**Work order**. Give again, word for word, each line below starting at the one that contains "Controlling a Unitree" and ending at the one that contains "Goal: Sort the".

**Dataset items**.
+++
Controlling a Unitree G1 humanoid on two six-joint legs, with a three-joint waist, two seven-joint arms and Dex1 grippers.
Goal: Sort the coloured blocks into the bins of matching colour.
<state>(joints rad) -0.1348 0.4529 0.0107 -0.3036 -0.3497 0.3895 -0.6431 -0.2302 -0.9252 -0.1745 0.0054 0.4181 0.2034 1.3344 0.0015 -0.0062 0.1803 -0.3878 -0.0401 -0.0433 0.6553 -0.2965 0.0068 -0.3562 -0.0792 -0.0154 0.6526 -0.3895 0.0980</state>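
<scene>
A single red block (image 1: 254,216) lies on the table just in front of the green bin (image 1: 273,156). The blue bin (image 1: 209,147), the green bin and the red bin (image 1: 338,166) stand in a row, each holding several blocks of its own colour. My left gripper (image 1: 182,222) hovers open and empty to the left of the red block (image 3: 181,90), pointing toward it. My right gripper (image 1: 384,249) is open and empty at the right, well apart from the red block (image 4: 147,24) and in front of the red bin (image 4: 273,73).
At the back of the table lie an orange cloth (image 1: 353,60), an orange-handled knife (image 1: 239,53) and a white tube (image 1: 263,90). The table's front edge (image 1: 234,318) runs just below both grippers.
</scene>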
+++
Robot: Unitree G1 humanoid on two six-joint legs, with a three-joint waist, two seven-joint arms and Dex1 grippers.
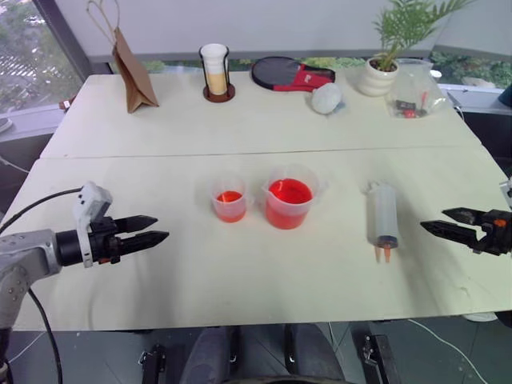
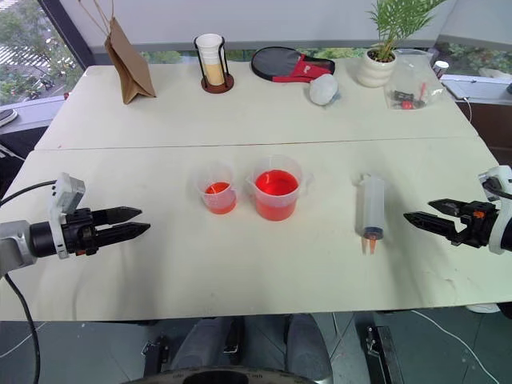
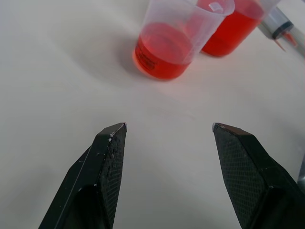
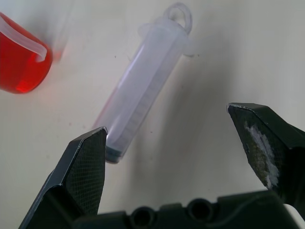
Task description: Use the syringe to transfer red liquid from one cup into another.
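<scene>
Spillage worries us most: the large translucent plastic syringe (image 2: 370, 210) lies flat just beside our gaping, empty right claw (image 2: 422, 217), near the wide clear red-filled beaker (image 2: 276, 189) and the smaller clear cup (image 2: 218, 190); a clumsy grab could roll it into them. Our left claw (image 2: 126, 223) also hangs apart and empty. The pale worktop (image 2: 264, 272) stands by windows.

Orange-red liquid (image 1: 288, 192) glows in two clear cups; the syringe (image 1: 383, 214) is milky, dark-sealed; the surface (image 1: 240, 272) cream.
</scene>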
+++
**Written answer**.
Controlling a Unitree G1 humanoid on two six-joint legs, with a three-joint waist, two seven-joint arms and Dex1 grippers.
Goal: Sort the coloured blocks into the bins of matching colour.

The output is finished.